Which lines of the entries below hold the word "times"? Report each of them.
▽
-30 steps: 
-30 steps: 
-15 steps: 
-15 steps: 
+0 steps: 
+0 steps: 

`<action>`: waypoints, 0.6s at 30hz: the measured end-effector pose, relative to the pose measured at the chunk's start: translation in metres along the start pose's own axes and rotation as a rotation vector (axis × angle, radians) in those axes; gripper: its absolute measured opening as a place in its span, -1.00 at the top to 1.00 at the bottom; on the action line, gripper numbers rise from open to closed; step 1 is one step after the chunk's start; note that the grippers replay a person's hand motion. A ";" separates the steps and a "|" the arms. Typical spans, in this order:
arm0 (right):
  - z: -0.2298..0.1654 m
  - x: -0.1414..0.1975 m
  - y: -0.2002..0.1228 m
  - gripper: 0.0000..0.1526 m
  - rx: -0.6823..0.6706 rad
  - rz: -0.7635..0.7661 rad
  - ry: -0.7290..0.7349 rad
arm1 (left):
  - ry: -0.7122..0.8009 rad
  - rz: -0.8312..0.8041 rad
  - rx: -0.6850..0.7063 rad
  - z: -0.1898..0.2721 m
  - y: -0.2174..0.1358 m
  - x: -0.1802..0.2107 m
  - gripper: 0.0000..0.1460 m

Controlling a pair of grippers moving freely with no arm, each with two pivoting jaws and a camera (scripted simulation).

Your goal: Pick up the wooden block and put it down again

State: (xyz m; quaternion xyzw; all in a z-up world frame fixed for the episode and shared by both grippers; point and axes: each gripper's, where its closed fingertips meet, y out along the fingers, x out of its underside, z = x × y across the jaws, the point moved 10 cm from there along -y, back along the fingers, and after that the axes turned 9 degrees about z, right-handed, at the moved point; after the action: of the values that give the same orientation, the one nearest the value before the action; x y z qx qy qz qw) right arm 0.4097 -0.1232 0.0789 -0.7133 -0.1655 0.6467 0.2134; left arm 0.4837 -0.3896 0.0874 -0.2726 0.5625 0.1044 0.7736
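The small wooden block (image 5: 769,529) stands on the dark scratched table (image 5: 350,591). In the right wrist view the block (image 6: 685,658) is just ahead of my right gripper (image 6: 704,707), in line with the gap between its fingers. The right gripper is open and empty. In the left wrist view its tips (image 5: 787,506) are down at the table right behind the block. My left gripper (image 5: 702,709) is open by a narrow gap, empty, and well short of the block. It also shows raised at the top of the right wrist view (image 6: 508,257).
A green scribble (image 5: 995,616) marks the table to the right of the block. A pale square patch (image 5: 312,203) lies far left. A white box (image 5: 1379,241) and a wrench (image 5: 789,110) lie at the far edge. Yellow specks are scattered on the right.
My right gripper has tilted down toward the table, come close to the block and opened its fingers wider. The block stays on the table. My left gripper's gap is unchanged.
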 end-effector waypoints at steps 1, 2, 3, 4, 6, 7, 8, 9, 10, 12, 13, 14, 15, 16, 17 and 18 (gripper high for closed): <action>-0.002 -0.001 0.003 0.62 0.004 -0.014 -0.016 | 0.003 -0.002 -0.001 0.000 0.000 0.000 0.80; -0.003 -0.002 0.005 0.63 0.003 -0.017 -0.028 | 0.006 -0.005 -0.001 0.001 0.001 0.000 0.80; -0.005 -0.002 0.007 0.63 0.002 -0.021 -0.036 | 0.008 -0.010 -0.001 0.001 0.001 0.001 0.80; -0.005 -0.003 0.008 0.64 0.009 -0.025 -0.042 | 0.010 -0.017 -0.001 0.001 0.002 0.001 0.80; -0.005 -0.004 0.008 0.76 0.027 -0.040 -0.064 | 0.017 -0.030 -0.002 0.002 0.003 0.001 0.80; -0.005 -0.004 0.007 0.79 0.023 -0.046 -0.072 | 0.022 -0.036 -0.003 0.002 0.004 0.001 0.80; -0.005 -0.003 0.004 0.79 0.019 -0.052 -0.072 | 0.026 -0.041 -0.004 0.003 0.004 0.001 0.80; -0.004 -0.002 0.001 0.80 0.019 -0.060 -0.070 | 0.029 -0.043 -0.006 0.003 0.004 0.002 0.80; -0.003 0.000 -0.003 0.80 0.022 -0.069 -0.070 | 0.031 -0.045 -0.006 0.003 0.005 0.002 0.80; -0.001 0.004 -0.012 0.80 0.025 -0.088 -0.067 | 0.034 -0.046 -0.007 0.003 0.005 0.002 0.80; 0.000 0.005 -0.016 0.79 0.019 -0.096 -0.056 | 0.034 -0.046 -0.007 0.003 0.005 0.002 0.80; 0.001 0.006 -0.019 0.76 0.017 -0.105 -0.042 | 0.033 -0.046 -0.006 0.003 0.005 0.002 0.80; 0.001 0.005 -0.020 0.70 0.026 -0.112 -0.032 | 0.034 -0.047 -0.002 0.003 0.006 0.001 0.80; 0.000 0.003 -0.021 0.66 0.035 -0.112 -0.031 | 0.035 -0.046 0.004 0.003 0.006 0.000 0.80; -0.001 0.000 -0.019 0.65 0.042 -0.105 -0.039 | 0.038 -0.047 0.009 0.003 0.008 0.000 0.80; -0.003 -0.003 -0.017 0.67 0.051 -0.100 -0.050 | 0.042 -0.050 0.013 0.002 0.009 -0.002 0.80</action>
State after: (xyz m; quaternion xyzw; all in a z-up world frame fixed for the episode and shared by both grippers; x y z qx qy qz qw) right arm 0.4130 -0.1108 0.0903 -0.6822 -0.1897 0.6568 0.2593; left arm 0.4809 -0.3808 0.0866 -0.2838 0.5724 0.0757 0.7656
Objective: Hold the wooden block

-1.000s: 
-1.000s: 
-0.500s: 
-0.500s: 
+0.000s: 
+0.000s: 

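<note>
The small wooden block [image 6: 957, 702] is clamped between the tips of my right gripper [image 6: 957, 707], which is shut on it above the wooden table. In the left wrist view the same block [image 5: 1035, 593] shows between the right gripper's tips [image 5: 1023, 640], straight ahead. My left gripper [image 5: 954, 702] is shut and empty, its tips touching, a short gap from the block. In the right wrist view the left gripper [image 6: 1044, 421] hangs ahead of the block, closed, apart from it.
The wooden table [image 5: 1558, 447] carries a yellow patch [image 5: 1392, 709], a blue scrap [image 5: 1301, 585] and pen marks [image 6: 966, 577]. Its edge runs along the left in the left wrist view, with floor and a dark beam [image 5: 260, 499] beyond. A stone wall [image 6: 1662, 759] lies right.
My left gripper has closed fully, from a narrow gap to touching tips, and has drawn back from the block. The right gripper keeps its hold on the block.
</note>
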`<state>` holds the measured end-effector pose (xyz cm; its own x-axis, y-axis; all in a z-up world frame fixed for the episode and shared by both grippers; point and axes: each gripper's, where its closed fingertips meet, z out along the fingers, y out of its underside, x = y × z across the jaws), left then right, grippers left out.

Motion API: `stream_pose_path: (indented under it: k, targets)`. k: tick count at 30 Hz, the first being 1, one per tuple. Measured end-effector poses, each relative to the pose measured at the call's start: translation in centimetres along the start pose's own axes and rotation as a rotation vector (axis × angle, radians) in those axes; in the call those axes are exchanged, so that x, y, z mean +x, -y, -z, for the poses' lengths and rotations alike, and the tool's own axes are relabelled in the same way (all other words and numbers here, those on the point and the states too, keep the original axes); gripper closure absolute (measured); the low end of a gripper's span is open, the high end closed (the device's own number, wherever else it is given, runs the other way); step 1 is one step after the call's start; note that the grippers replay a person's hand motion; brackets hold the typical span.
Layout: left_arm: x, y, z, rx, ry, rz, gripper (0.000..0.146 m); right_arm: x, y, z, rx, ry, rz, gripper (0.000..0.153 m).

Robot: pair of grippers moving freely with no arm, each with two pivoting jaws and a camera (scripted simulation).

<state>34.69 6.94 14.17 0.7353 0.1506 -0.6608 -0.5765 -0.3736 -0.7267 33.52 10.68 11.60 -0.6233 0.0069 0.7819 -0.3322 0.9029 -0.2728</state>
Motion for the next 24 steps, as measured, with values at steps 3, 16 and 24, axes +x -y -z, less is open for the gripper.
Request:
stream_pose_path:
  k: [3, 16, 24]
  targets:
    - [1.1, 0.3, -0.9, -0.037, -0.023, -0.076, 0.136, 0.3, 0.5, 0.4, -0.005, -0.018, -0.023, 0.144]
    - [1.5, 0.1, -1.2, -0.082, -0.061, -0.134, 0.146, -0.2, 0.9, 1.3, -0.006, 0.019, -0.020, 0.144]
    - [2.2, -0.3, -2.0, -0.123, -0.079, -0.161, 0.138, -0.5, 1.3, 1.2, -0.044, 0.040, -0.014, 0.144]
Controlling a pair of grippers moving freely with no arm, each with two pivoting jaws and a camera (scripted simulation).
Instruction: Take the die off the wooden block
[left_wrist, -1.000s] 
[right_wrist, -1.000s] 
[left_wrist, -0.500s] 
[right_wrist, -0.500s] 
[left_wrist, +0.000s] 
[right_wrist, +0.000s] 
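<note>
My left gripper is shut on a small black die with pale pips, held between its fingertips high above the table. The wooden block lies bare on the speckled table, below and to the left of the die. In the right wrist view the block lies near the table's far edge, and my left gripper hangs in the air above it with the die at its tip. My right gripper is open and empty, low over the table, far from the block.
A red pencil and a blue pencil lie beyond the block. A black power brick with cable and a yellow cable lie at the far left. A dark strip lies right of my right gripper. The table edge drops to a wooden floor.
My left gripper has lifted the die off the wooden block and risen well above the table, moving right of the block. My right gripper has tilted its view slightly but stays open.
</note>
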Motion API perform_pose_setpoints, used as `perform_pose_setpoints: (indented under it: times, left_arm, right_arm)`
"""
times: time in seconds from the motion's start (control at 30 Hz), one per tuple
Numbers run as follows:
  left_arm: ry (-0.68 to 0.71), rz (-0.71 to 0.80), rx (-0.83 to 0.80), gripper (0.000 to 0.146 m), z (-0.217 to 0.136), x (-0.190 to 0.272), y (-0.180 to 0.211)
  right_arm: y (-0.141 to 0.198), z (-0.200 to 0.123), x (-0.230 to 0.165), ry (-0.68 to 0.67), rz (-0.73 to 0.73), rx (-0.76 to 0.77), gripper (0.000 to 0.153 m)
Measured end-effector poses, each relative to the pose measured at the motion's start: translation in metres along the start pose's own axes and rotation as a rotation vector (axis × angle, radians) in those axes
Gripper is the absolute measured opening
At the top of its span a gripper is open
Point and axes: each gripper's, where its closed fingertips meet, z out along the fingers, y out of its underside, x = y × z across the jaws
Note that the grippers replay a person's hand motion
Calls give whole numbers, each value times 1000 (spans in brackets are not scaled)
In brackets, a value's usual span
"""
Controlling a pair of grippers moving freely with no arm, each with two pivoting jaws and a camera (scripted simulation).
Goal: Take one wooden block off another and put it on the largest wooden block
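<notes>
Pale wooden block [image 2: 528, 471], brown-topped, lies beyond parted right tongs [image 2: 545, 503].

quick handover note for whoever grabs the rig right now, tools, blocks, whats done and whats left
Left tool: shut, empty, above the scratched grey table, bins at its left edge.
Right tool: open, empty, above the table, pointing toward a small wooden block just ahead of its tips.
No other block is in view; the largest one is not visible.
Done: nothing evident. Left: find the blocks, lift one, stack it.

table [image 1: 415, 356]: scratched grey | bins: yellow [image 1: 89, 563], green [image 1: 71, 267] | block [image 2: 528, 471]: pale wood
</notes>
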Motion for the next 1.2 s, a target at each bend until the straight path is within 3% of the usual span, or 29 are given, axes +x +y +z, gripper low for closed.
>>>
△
Completed task –
Motion API perform_pose_setpoints, used as `perform_pose_setpoints: (indented under it: times, left_arm, right_arm)`
times: time in seconds from the motion's start (control at 30 Hz), one per tuple
Calls give whole numbers, each value times 1000 (spans in brackets are not scaled)

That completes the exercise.